→ **What you have to do**
Within the records below is a range that opens at the line with "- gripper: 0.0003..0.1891" and closes at the line with "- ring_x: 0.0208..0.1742". Return that range word for word, both ends included, and only that range.

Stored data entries
==*==

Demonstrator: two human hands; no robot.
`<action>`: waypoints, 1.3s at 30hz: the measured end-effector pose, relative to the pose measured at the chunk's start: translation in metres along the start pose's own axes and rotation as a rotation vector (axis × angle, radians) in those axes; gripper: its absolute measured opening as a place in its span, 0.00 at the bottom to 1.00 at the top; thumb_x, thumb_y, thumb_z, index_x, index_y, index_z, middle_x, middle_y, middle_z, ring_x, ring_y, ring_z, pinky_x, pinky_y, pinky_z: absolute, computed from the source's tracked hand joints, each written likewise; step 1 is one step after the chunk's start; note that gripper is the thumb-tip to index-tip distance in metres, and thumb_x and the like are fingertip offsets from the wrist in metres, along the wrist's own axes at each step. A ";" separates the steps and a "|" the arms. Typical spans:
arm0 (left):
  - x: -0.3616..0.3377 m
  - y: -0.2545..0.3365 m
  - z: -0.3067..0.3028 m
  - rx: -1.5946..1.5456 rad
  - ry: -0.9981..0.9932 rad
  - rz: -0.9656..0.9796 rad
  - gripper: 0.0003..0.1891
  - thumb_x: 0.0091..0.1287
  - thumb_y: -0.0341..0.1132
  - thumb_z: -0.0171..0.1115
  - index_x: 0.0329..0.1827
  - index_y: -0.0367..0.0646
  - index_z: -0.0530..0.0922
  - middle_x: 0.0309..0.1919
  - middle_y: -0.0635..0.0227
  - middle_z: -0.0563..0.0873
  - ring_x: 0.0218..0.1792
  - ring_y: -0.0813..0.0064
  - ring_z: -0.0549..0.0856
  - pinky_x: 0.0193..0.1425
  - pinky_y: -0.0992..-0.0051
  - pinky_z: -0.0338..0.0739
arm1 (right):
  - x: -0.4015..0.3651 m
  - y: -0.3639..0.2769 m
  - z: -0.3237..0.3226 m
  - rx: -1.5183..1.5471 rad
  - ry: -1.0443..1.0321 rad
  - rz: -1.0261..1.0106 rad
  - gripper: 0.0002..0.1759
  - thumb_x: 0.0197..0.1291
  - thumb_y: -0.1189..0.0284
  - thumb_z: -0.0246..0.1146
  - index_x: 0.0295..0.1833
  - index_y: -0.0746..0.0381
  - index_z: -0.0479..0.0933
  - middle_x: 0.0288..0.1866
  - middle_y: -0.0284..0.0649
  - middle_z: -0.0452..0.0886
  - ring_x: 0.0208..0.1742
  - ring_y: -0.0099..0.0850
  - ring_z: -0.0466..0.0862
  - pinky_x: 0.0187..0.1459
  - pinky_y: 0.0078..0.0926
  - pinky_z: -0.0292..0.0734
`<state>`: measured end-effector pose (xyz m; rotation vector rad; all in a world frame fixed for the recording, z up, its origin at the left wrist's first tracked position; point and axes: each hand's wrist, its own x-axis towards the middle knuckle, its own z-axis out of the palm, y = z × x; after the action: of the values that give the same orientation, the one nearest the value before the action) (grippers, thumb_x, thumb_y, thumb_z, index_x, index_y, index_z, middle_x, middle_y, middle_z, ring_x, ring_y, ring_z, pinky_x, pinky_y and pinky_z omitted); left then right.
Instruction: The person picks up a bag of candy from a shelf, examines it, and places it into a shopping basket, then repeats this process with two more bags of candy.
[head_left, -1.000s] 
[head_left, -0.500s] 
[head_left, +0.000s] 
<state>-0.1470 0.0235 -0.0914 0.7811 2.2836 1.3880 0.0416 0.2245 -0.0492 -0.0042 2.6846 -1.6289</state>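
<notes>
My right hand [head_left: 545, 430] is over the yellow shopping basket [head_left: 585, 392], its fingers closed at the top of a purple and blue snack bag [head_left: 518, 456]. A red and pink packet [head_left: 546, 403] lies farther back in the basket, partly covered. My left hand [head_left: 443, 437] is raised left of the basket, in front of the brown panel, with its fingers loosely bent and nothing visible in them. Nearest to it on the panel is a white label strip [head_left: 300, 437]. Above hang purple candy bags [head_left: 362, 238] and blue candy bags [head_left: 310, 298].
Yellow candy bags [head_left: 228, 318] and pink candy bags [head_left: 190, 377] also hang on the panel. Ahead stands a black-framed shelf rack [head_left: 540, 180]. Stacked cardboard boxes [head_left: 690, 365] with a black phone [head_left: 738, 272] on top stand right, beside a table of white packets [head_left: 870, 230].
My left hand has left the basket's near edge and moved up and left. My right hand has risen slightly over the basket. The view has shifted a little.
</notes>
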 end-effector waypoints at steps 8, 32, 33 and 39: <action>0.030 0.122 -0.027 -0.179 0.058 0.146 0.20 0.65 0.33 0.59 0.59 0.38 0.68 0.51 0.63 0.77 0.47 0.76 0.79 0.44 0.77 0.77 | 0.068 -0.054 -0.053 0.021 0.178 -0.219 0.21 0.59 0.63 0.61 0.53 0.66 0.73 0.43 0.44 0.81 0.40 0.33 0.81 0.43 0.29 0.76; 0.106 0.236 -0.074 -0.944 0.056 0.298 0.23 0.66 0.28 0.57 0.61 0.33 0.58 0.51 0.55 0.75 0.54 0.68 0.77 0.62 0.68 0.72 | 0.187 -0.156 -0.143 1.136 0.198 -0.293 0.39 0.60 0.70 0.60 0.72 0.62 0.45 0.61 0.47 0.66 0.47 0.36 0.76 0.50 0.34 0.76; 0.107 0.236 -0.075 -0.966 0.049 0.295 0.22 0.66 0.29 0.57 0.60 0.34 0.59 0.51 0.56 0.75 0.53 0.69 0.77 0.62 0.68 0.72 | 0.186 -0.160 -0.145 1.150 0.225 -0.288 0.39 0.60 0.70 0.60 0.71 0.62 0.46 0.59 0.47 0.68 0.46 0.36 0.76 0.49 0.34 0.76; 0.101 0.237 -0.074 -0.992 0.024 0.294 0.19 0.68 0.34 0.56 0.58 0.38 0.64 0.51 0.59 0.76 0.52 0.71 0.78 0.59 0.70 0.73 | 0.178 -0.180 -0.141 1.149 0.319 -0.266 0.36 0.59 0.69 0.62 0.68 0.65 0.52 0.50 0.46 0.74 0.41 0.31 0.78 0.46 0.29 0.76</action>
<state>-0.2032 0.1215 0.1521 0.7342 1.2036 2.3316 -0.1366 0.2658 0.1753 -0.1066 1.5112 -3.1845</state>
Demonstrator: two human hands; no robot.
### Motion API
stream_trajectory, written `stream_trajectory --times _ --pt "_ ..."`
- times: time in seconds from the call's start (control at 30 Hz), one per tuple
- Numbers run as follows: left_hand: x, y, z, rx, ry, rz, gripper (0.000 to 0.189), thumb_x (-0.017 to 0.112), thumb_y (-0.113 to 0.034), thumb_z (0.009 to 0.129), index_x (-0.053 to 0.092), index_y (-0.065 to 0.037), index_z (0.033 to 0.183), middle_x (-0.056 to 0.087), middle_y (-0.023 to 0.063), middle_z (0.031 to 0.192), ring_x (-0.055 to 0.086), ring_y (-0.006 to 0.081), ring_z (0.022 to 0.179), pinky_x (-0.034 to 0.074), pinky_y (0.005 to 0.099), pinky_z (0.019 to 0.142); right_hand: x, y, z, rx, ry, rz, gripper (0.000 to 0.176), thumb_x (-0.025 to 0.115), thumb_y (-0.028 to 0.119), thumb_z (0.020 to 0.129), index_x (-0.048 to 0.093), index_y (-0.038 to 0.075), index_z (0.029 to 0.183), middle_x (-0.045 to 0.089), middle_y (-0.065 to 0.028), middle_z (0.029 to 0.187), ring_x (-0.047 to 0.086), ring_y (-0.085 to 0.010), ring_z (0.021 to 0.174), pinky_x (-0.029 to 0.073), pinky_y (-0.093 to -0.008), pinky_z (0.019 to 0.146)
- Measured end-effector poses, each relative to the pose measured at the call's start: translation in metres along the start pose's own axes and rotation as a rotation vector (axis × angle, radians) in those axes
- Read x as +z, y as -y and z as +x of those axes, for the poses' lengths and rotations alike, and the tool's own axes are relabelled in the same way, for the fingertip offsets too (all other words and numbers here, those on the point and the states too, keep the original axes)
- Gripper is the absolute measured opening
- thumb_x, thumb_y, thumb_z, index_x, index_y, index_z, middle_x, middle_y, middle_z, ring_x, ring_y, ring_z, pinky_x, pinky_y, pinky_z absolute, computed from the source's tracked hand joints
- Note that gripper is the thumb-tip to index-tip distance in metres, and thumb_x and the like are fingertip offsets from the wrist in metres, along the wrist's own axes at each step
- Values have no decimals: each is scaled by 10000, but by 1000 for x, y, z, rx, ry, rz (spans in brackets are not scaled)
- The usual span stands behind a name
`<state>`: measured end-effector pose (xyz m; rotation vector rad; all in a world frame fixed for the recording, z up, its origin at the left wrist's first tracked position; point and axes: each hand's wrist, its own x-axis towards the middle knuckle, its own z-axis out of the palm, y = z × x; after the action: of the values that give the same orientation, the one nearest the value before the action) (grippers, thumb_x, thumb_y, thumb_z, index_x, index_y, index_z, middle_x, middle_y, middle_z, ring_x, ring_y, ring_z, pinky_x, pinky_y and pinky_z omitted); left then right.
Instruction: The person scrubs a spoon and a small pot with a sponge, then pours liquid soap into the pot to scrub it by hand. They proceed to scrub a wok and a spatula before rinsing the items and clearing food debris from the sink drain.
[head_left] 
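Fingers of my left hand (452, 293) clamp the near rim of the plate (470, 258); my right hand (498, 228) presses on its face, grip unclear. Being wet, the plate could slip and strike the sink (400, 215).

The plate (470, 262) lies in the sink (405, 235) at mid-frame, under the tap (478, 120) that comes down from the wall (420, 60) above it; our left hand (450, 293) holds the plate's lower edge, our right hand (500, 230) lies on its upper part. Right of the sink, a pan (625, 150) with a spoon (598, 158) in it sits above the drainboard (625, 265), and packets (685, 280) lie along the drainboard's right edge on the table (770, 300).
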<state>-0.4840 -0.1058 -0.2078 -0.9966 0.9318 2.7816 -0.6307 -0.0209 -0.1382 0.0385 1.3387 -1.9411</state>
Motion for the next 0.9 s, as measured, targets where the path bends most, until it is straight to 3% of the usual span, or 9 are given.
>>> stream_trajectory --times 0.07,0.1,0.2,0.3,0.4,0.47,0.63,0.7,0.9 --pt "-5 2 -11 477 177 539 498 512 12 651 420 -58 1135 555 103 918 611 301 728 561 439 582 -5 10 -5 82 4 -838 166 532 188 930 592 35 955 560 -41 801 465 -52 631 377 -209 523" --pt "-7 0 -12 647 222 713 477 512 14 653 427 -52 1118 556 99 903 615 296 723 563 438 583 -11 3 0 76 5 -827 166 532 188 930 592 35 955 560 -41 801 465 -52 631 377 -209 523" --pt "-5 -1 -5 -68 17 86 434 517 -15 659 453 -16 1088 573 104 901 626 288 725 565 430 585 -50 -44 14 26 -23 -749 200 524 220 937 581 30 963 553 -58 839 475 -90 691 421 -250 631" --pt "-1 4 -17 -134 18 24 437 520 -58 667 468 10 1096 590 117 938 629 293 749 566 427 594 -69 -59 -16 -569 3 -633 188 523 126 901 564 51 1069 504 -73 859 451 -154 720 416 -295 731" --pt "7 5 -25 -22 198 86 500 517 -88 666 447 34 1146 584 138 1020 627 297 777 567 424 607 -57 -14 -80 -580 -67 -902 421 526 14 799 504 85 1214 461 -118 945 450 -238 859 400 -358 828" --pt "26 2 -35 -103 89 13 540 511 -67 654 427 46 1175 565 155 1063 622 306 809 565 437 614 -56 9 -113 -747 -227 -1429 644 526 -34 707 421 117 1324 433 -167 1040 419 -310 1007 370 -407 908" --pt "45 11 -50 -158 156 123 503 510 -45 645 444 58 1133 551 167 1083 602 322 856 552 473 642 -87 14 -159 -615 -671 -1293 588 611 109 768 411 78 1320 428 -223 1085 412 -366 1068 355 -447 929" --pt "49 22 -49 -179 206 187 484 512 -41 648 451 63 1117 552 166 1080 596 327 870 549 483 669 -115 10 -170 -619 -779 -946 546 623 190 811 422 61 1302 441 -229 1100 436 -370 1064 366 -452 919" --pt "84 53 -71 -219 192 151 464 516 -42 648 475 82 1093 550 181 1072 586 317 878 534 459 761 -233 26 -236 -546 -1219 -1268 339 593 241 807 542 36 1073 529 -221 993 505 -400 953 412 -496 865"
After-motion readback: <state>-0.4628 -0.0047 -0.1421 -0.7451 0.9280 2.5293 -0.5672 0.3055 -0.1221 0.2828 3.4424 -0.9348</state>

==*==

→ **Problem solution**
  - gripper: 0.0003..0.1891
  - thumb_x: 0.0091..0.1287
  - thumb_y: -0.0341..0.1132
  - thumb_z: -0.0171..0.1115
  - index_x: 0.0329..0.1827
  - index_y: -0.0367..0.0646
  - index_z: -0.0530..0.0922
  - middle_x: 0.0309..0.1919
  - middle_y: -0.0635..0.0227
  - middle_z: -0.0563..0.0873
  - ring_x: 0.0218..0.1792
  - ring_y: -0.0813..0.0064
  - ring_z: -0.0549..0.0856
  - pinky_x: 0.0193..0.1425
  - pinky_y: -0.0992..-0.0051
  - pinky_z: -0.0338..0.0739
arm1 (right):
  - x: -0.4015..0.3651 m
  - y: -0.3639..0.2769 m
  - z: -0.3237..0.3226 m
  - rx: -1.5183..1.5471 rad
  - ry: -1.0443..1.0321 rad
  - rz: -1.0261..1.0106 rad
  - gripper: 0.0002..0.1759
  - thumb_x: 0.0197..0.1291
  - thumb_y: -0.1189..0.0284
  - thumb_z: -0.0246..0.1146
  - index_x: 0.0295..0.1833
  - index_y: -0.0746..0.0381
  - index_z: -0.0479..0.0933
  - middle_x: 0.0288..0.1866
  - middle_y: -0.0284..0.0649
  - middle_z: -0.0452..0.0886
  - ring_x: 0.0208..0.1742

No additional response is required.